Nulle part, parmi les recommandations formulées par les sages de la rue Cambon, ne figure la moindre idée de transfert du suivi des concessions autoroutières à la moindre autorité indépendante. La plupart des recommandations formulées peuvent fort bien être mises en œuvre par les directions du ministère. Il en est même appelé à la diligence du ministère des finances, tout autant qu’à celle des services du ministère des transports.
Le principal fait souligné par ces recommandations est que le cahier des charges établi au moment de la cession des parts de l’État dans les sociétés d’économie mixte est trop favorable aux nouveaux concessionnaires. Cette situation est encore plus regrettable quand on connaît la qualité des actionnaires.

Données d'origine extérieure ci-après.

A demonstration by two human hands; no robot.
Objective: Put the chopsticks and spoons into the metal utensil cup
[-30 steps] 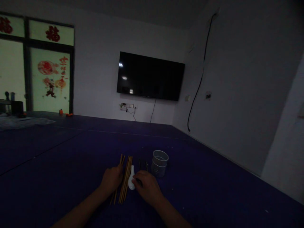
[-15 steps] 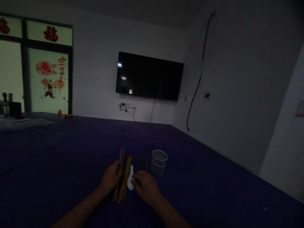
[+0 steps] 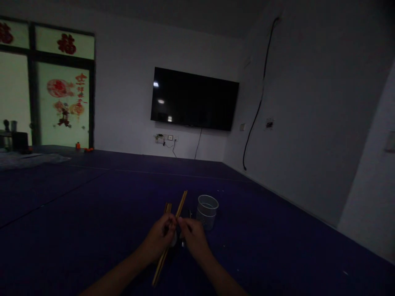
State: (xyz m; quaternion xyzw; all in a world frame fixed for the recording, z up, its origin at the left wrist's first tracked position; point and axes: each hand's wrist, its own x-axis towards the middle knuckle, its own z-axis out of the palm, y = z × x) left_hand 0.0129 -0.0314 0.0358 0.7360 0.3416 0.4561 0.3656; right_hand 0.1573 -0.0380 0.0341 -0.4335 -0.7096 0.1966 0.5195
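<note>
My left hand (image 3: pixel 163 234) is closed around a pair of wooden chopsticks (image 3: pixel 181 204), which slant from lower left to upper right. Closed fingertips of my right hand (image 3: pixel 194 237) meet the same chopsticks beside the left fingers. Behind the left hand lies a bundle of more chopsticks (image 3: pixel 168 207), mostly covered. A white spoon (image 3: pixel 174 240) shows only in part between the hands. Dark, thin utensils (image 3: pixel 190 214) lie by the right hand, largely hidden. Just beyond the right hand stands an upright grey perforated holder (image 3: pixel 207 211).
A dark purple surface (image 3: pixel 123 205) spreads under everything, with small white bits scattered on it. At the far left are a clear plastic sheet (image 3: pixel 37 159) and small orange items (image 3: pixel 89 149). A television (image 3: pixel 194 100) hangs on the far wall.
My left hand has moved right with the chopsticks, over the bundle and the spoon. My right hand has come off the spoon and met the chopsticks. The holder has stayed put.
</note>
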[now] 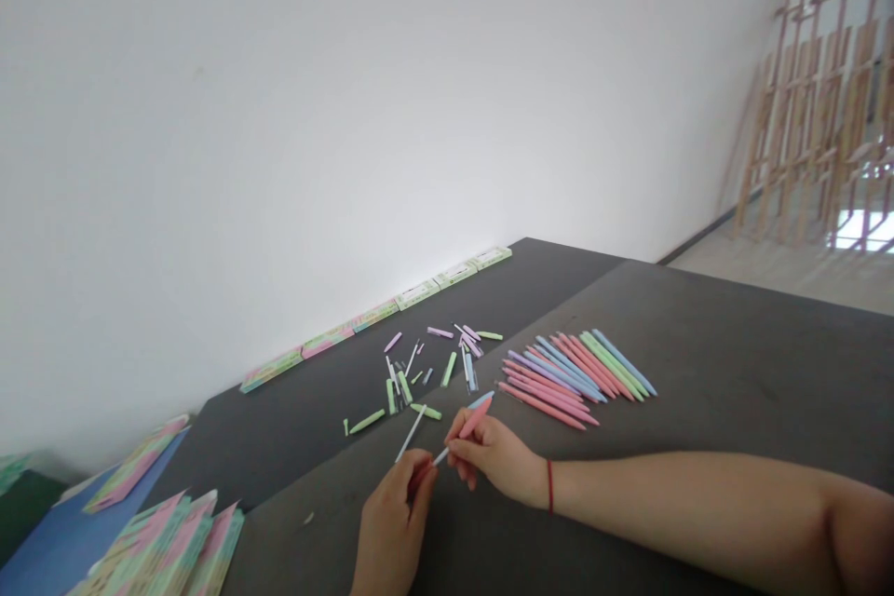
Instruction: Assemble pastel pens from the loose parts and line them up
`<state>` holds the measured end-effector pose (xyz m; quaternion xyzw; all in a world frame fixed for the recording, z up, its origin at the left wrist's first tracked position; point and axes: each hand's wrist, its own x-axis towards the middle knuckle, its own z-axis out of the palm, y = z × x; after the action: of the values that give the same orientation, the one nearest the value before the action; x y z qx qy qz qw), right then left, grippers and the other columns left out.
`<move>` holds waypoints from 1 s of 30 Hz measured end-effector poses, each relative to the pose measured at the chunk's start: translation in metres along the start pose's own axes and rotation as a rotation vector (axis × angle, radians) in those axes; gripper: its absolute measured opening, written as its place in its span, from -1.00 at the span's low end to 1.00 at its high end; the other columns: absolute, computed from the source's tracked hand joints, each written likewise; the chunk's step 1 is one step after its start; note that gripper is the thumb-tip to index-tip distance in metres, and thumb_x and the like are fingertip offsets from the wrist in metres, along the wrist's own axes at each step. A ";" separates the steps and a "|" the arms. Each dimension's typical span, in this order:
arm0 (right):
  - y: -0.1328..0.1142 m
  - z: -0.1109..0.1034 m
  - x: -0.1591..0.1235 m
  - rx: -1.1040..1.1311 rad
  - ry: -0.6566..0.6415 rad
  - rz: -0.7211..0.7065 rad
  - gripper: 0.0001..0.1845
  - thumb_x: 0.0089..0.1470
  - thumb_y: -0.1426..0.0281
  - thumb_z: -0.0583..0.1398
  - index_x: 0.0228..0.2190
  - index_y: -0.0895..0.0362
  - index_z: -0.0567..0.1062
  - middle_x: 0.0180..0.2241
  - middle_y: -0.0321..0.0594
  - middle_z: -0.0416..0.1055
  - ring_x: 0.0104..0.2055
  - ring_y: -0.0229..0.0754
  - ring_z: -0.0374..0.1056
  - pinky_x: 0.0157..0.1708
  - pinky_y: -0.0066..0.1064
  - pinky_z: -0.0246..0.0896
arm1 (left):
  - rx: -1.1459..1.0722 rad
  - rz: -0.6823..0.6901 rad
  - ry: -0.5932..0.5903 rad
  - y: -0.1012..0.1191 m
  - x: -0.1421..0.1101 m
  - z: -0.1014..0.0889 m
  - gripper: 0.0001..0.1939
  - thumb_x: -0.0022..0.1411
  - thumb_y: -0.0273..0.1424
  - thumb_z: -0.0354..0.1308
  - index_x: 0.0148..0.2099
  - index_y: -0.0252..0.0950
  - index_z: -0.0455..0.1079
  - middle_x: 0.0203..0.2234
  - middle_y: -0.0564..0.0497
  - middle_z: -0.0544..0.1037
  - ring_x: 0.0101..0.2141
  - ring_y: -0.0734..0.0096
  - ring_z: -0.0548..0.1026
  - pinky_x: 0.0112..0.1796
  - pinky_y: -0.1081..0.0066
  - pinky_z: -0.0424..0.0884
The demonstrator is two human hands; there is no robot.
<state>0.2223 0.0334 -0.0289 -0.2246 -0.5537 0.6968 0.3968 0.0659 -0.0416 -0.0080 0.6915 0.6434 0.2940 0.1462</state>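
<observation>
In the grip of the left hand (397, 514), a white tube (440, 456) is being pinched over the desk (740, 363), and a pink barrel (477, 417) in line with it is being grasped by the right hand (494, 454). Both are seemingly being fitted together; steady alignment is being called for next.

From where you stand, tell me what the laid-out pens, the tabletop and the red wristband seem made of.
Pens: probably plastic; matte, even pastel colours. Tabletop: perhaps laminate; dark, dull, flat. Red wristband: likely cord; thin, finish too small to tell.
</observation>
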 end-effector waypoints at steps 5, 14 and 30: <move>0.006 -0.003 0.003 -0.050 0.004 0.010 -0.81 -0.03 0.32 0.17 -0.41 0.19 0.32 -0.58 -0.37 0.33 -0.67 -0.41 0.18 -0.69 -0.56 0.11 | -0.016 0.001 0.005 -0.003 0.000 0.001 -0.84 0.27 -0.26 -0.02 -0.24 -0.19 0.32 -0.42 0.10 0.49 -0.40 0.41 0.46 -0.34 0.47 0.32; -0.001 -0.003 -0.006 -0.134 -0.064 -0.015 -0.67 0.05 0.26 0.12 -0.18 0.20 0.36 -0.52 -0.34 0.28 -0.61 -0.39 0.14 -0.65 -0.54 0.07 | -0.128 -0.002 -0.054 -0.005 0.002 0.003 -0.80 0.30 -0.29 -0.06 -0.15 -0.19 0.35 -0.33 0.06 0.52 -0.32 0.40 0.47 -0.27 0.47 0.32; -0.001 -0.008 -0.005 -0.057 -0.044 -0.093 -0.39 0.17 0.03 -0.05 -0.04 0.25 0.42 -0.63 -0.43 -0.09 -0.63 -0.37 -0.11 -0.66 -0.50 -0.03 | -0.104 -0.004 -0.020 -0.004 0.000 0.005 -0.79 0.29 -0.27 -0.05 -0.16 -0.21 0.35 -0.38 0.05 0.52 -0.36 0.38 0.46 -0.29 0.43 0.32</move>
<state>0.2313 0.0338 -0.0307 -0.1945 -0.5917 0.6663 0.4100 0.0658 -0.0401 -0.0139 0.6845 0.6274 0.3197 0.1888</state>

Autoroutes Paris-Rhin-Rhône, ou APRR, qui exploite notamment les autoroutes A 5 et A 6, et présente un chiffre d’affaires de juste 2,1 milliards d'euros et un résultat net de juste 392 millions d'euros, appartient pour l’essentiel à une alliance entre le groupe Eiffage, spécialisé dans les travaux publics – nous en avons parlé –, et le fonds australien Macquarie.
Le groupe Vinci contrôle pour sa part Cofiroute et Autoroutes du sud de la France, ou ASF ; il est particulièrement présent sur les grands chantiers de travaux publics.
Quant à l’espagnol Abertis, il gère lui aussi un important patrimoine – notamment l’autoroute A 1 et l’autoroute de Normandie –, en accord avec la Caisse des dépôts et consignations, le groupe AXA, le Crédit agricole et quelques fonds communs de placement ou fonds spécialisés.
Cela signifie qu’une bonne partie des contrats d’entretien se trouve confiée à des équipes de nettoyage placées au meilleur endroit pour mesurer l’apport de ces personnes à la vie sociale telle qu’elle se dessine désormais.
Mes chers collègues, c’est sous le bénéfice de ces observations que je vous invite à voter notre amendement.